Installing Microsoft operating systems has never been a particularly trying task, assuming that your hardware is working correctly. Keeping Microsoft operating systems from acquiring an assortment of viruses, useless icons, spyware and garbage programs which eventually clog up your beloved PC like bright green pond scum is a whole other issue. Thankfully, that's not the focus of this article.

This article is intended to cover simply the various tasks involved in installing Microsoft Windows XP Home or Professional on a PC. To achieve this, we take a few things for granted.

1. You have a fully assembled PC with no known hardware issues.
2. You have a licensed copy of Windows XP Home or Professional on CD.
3. You have a basic understanding of computer terminology.

While both WinXP Home and Professional are based on the same core operating system, which in turn is based on Windows 2000, there are substantial differences in their individual capabilities.

WindowsXP Pro is a direct successor to Windows 2000 Professional, with all the capabilities of the former, a business-oriented client OS. WindowsXP Home, at least in function, is more like a spiritual successor to windows 95/98/Me, a decidedly non-business-centric OS.


The major differences:

Like Windows 9x/Me machines, Windows XP Home computers cannot become members of a Windows Domain. This severely limits XP Home's usefulness in professional environments, at least larger ones, since it cannot be easily administrated centrally. It's completely irrelevant to the average home user though.

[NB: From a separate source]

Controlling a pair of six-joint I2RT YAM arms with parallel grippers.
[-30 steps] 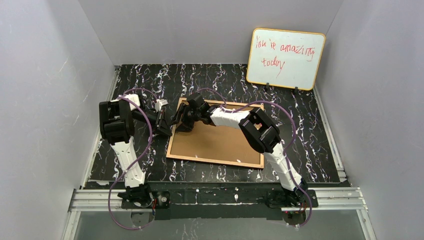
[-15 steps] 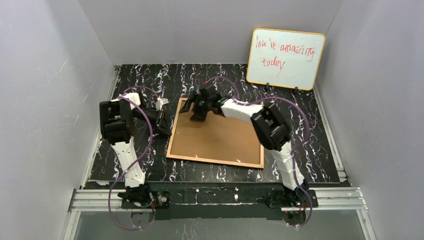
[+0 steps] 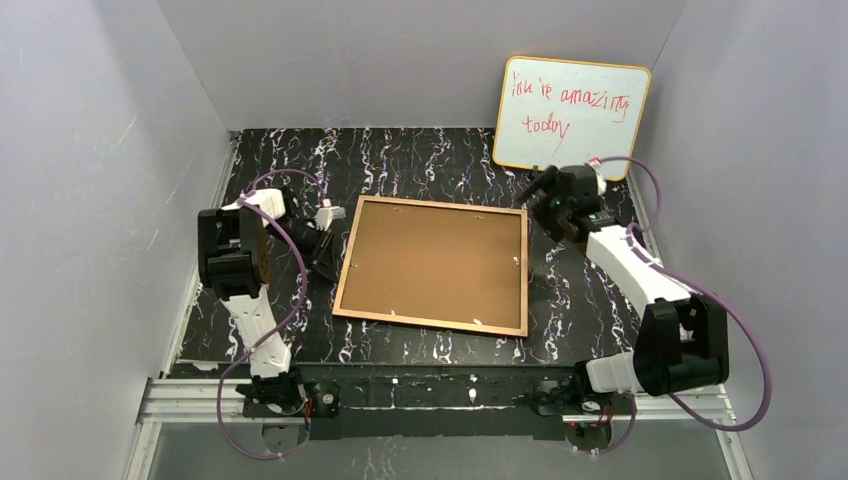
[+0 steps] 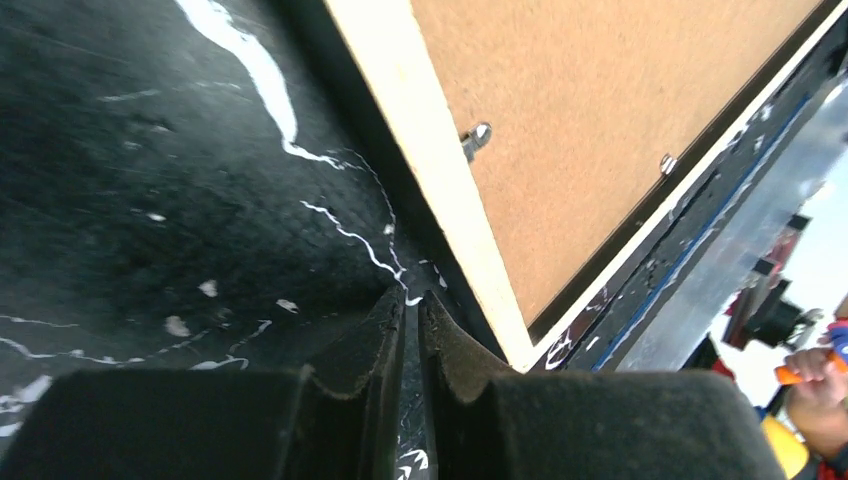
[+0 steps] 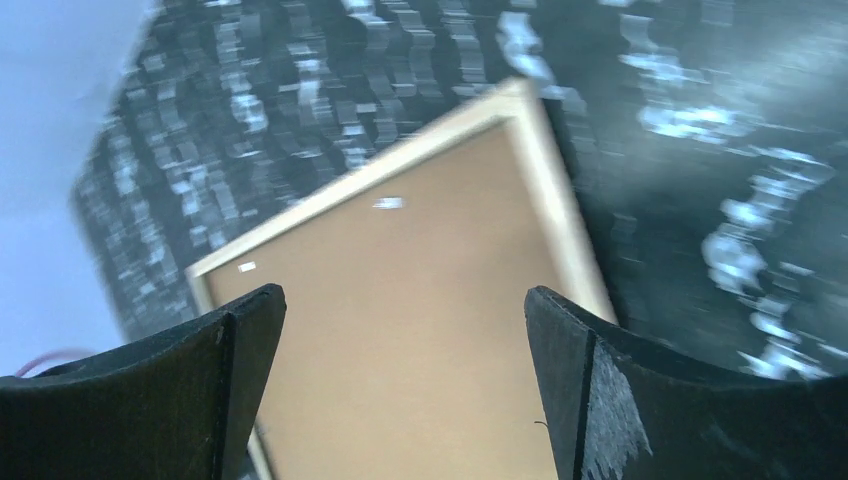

WinXP Home lacks the Remote desktop feature found in WinXP Pro, which enables a single user to remotely connect to the WinXP Pro machine across a network or the Internet using client software that can be installed on just about any Operating system. WinXP Home supports only a single processor, compared to WinXP Pro's support for up to two.

WinXP Home does not have the ability to encrypt files. WinXP Home does not have the capability to restrict access to specific files, programs and resources on a per-user basis. An administrator of an WinXP Professional computer can specify exactly which files and folders each user has access to, a level of control which is not possible in WinXP home edition. WinXP Home does not include Microsoft's Internet Information Server (IIS) as Professional does, and thus cannot be used to publish web pages without a third party program.

In terms of upgrading from previous versions of Windows, only 98, 98SE and ME users can upgrade directly to WinXP Home, while users of Windows 98, 98SE, ME, NT and 2000 Professional can upgrade to WinXP Pro.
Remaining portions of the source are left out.